Oliver Dowden used the speech to complain that "a social media mob can cancel you" and blasted a "painful woke psychodrama" that he claimed was afflicting the UK.

He made the comments in a speech at the Heritage Foundation – a notorious US think-tank that has spent years denying the scientific consensus on climate change and lobbying against action on smoking.

Coincidentally, the organisation has also repeatedly accepted millions of dollars in funding from the two controversial industries.

Mr Dowden was accused of “legitimising” the think-tank and was told by opposition parties that he “should be more careful of the company he keeps”.

The Heritage foundation accepted donations from cigarette maker Altria, owner of Philip Morris, in at least 2012, 2013, 2014 and 2016, according to an investigation by the Guardian newspaper in 2019.

It has repeatedly lobbied against raising taxes on cigarettes in the US, including in 2007 opposing a tax rise on tobacco to fund children's healthcare.

The organisation has also lobbied to stop action against the climate emergency, and is described as a "climate denial front" by the organisation Greenpeace.

Between 1997 and 2017 the organisation accepted $6.1 million (£4.5 million) from Koch foundations, drawn from the oil fortune in the Koch family. The website ExxonSecrets also says the think-tank has received at least $780,000 from ExxonMobil since 1998.

It has lobbied vigorously in favour of new oil pipelines and issued studies claiming that climate change will not damage the US economy.

In 2010 the organisation arguably helped delay climate action in the US by misrepresenting the Royal Society's view of climate change, which is claimed had “significantly softened" when this was not the case.

And it senior staff have argued that “global warming is clearly not a crisis and should not be addressed as one". It also maintains a database of "experts" that includes climate deniers.
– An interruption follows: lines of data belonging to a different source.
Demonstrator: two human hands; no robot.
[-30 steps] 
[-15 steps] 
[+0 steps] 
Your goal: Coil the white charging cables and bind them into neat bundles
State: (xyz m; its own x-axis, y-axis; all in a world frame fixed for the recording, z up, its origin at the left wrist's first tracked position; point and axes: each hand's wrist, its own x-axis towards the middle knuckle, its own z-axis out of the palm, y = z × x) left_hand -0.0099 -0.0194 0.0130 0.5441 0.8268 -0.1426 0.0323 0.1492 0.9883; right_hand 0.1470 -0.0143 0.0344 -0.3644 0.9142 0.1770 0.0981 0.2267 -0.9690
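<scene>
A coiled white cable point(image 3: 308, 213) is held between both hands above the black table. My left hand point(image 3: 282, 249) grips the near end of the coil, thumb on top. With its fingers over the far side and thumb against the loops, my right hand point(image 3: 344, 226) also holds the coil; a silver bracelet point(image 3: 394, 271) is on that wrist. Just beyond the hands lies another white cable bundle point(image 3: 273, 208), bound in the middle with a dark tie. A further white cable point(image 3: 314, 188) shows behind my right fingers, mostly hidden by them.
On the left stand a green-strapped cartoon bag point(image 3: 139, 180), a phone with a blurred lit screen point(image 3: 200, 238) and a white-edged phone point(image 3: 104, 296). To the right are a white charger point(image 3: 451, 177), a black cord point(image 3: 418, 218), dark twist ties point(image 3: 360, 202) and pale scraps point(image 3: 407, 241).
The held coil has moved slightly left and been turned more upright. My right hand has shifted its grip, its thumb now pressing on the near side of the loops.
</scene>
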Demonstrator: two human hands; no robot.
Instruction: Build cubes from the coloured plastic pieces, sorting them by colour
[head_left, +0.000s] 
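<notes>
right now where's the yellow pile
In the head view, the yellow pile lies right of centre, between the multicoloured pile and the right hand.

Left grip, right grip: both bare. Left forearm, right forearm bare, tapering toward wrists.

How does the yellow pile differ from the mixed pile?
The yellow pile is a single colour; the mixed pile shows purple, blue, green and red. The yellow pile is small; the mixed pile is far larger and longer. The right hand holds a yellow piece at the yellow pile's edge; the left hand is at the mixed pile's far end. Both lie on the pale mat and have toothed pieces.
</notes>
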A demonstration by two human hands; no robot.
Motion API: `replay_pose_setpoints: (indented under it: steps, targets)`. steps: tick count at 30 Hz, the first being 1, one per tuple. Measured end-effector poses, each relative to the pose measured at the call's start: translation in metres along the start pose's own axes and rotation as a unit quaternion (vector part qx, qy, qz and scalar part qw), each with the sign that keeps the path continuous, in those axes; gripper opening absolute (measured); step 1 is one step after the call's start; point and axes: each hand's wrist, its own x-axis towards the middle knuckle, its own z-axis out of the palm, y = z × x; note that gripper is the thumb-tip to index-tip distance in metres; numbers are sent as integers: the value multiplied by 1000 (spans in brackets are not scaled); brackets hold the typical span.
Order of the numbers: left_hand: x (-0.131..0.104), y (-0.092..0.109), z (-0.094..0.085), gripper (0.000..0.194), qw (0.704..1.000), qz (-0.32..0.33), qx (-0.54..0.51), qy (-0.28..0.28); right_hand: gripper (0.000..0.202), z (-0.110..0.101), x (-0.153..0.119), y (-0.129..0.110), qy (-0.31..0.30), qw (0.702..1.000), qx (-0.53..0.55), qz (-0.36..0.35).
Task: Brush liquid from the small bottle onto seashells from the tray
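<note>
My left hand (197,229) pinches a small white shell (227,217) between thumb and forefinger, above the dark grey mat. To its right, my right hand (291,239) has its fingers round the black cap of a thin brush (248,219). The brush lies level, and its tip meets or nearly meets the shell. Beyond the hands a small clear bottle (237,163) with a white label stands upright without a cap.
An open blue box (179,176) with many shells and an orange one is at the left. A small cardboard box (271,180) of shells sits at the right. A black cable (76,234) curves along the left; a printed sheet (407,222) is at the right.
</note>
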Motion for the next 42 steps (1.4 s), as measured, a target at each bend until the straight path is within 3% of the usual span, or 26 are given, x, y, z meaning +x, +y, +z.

The Heritage Foundation says that “total corporate support of Heritage is less than five percent of total operating contributions". However much financial support in the US is channeled through "foundations", meaning this figure could be misleading.

Wera Hobhouse, the Liberal Democrats' environment spokesperson, told The Independent: “By speaking at this event Oliver Dowden is legitimising the Heritage Foundation and seemingly backing their dangerous view that climate change is not real.

“As a senior Cabinet Member who is already facing questions over his close links to Tory donors, he should be more careful of the company he keeps.

“Climate change is real and is the biggest threat facing humanity, yet this Conservative Government is too entangled with oil and gas barons to deliver the decisive action we need.”

Mr Dowden has previously been criticised for being too close to Tory donors. Last year he endorsed a telecoms firm that gave £21,500 to Conservative MPs, giving a speech for the firm at the launch at one of his products. He was at the time culture secretary and responsible for regulating the industry.

He gave his latest speech attacking “cancel culture” during a visit to the US capital Washington DC, where he met with other right-wing groups.

His speech was at the Heritage foundation’s DC headquarters and was billed as being about a “threat to democracy”, with the headline: “defeating cancel culture by defending the values of the free world”.

In it he said that a west that was “confident in its values” should not be “obsessing over pronouns or indeed seeking to decolonise mathematics” –apparently mocking the concerns of trans rights campaigners.